- _Task goal_
Each line of the material that mentions the word "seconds" is to be copied.

- _Given data_
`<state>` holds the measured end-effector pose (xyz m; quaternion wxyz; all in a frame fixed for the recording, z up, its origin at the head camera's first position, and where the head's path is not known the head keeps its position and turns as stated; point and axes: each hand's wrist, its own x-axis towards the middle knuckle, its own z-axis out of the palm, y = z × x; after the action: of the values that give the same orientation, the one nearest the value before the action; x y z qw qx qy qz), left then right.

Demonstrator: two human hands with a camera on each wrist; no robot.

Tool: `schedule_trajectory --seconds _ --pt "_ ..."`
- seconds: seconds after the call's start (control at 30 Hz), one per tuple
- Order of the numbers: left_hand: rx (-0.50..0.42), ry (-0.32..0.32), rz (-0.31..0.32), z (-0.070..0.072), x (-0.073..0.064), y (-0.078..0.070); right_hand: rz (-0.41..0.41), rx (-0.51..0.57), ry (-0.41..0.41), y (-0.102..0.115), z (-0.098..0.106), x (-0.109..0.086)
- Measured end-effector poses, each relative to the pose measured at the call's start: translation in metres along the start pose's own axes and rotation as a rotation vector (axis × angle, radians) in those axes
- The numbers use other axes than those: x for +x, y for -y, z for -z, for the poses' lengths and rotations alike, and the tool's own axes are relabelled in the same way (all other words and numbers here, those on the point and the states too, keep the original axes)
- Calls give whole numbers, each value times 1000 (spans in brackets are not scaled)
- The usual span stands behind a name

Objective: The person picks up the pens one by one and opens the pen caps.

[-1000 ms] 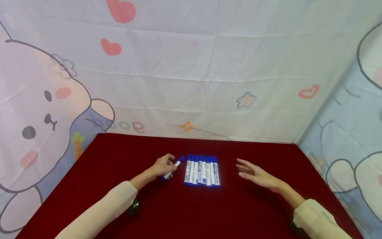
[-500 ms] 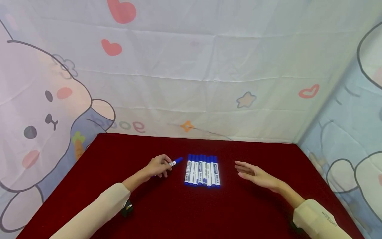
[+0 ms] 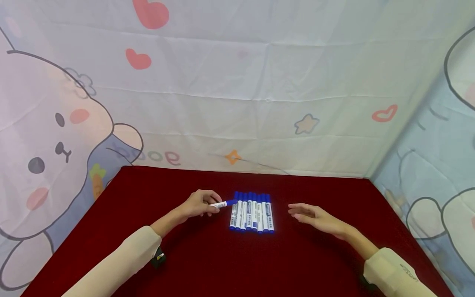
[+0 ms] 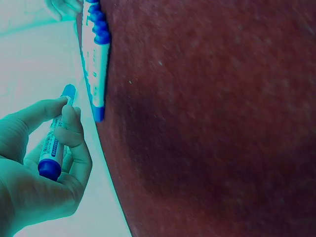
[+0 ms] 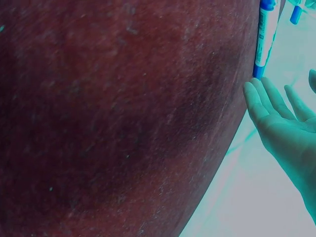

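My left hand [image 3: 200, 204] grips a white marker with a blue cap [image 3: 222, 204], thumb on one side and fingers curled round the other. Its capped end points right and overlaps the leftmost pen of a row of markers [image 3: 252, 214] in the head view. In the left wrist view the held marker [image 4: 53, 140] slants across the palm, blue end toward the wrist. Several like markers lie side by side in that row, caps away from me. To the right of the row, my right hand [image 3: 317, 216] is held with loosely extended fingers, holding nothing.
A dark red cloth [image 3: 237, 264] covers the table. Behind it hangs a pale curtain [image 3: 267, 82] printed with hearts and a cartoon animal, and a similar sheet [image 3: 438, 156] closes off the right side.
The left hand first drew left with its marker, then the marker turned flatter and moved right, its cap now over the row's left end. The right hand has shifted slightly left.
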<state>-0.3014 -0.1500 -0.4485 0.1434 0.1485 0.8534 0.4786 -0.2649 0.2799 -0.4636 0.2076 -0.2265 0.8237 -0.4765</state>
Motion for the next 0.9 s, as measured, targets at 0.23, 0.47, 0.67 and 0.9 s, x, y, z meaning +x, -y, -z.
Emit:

- _Answer below_
Tool: `schedule_trajectory --seconds _ --pt "_ ..."`
- seconds: seconds after the call's start (control at 30 Hz), one per tuple

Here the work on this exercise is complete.